— Task prompt —
Check every line of the entries for the string "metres" and return the ones that contain it.
(Record excerpts)
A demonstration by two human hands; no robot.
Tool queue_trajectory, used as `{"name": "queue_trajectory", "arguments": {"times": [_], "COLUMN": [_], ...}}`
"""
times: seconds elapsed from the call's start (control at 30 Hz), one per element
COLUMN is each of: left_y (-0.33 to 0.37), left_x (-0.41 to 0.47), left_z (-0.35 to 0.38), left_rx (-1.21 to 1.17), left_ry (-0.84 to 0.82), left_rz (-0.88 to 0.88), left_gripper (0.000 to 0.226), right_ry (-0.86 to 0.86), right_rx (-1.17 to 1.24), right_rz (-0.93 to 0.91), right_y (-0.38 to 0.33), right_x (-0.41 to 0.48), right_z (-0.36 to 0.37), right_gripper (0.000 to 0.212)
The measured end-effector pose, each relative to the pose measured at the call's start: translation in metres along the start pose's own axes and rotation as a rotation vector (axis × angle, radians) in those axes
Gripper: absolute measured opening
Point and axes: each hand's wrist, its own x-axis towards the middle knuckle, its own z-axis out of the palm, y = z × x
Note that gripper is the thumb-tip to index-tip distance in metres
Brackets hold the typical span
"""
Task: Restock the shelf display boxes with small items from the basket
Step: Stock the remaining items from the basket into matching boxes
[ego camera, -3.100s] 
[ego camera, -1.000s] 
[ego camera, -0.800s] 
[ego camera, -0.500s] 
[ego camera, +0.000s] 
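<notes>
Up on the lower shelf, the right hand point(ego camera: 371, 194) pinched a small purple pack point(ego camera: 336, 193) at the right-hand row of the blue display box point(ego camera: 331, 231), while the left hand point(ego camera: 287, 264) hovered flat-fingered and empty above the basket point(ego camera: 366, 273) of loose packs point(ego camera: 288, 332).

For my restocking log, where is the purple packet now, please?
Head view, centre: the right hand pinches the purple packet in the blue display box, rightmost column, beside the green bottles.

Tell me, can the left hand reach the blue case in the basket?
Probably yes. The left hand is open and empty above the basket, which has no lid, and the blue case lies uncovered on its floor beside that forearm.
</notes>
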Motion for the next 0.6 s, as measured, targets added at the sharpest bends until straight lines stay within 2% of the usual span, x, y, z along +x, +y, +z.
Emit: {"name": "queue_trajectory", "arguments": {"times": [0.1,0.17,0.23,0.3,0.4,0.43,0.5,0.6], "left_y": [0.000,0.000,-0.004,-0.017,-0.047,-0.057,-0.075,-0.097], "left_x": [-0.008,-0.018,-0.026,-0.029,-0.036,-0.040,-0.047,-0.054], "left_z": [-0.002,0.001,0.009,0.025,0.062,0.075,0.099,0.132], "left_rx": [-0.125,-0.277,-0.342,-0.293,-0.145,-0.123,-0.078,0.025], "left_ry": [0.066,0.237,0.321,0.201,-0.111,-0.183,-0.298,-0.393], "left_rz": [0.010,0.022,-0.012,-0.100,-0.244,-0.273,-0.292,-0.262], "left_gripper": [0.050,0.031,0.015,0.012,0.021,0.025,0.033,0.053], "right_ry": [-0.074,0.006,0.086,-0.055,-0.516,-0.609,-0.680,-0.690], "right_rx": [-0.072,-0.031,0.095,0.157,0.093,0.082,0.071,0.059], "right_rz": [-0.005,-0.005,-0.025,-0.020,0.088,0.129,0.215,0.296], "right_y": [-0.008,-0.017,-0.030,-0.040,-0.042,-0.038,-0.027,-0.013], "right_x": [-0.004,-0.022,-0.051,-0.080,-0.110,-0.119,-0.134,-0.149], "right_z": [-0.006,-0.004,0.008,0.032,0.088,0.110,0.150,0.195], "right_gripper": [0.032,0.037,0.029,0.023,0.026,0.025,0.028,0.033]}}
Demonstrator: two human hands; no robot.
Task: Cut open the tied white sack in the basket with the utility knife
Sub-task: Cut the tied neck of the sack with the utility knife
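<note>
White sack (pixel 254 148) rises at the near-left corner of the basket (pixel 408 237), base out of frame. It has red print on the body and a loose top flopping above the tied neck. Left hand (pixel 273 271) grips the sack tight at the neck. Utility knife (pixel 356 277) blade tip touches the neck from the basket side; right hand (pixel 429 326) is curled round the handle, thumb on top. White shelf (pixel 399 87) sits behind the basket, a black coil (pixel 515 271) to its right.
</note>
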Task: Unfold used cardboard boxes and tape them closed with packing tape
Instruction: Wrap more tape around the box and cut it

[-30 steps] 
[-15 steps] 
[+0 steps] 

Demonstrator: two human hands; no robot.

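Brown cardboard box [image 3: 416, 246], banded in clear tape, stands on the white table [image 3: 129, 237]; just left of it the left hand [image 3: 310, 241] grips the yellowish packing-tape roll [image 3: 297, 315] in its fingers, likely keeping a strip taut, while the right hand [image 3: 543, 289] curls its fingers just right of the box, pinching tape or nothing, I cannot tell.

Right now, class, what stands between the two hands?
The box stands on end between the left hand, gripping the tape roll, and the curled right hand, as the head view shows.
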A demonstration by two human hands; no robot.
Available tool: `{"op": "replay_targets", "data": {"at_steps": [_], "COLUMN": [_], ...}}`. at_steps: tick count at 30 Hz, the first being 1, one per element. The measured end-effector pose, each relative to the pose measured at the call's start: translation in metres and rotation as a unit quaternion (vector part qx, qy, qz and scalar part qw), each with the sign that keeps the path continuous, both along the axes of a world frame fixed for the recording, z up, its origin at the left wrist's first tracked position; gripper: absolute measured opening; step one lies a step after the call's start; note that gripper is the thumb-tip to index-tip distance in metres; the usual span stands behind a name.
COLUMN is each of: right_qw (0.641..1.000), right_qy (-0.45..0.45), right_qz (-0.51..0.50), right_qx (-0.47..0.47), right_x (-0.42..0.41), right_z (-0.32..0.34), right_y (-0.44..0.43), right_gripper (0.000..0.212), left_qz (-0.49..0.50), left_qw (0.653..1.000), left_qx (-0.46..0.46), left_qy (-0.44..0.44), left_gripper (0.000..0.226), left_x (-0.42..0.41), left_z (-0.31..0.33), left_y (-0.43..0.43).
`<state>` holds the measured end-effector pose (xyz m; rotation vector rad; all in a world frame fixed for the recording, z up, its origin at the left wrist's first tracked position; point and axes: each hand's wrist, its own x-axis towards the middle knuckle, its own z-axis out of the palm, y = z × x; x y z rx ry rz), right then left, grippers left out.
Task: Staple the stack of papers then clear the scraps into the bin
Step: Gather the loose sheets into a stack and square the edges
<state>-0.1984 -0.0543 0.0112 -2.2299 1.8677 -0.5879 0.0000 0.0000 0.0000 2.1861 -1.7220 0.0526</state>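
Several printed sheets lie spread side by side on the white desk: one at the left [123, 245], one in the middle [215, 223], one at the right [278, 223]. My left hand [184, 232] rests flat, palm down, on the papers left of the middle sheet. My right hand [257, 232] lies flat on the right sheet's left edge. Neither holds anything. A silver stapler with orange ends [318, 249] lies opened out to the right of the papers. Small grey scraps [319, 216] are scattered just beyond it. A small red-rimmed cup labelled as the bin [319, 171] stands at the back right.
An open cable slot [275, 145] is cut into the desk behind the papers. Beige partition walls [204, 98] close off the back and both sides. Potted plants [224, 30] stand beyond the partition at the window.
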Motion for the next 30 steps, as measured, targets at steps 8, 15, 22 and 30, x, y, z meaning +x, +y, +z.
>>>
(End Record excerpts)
— Finished exercise —
The measured end-effector pose, each relative to the pose measured at the call's start: translation in metres along the start pose's own axes and rotation as a rotation vector (axis × angle, radians) in those axes
Note that gripper is the thumb-tip to index-tip distance in metres
Available tool: `{"op": "replay_targets", "data": {"at_steps": [_], "COLUMN": [_], ...}}`. at_steps: tick count at 30 Hz, the first being 1, one per element. The measured end-effector pose, each relative to the pose measured at the call's start: translation in metres and rotation as a unit quaternion (vector part qx, qy, qz and scalar part qw), each with the sign that keeps the path continuous, both along the axes of a world frame fixed for the recording, z up, its origin at the left wrist's first tracked position; gripper: absolute measured opening; step one lies a step after the call's start; note that gripper is the thumb-tip to index-tip distance in metres; the usual span stands behind a name.

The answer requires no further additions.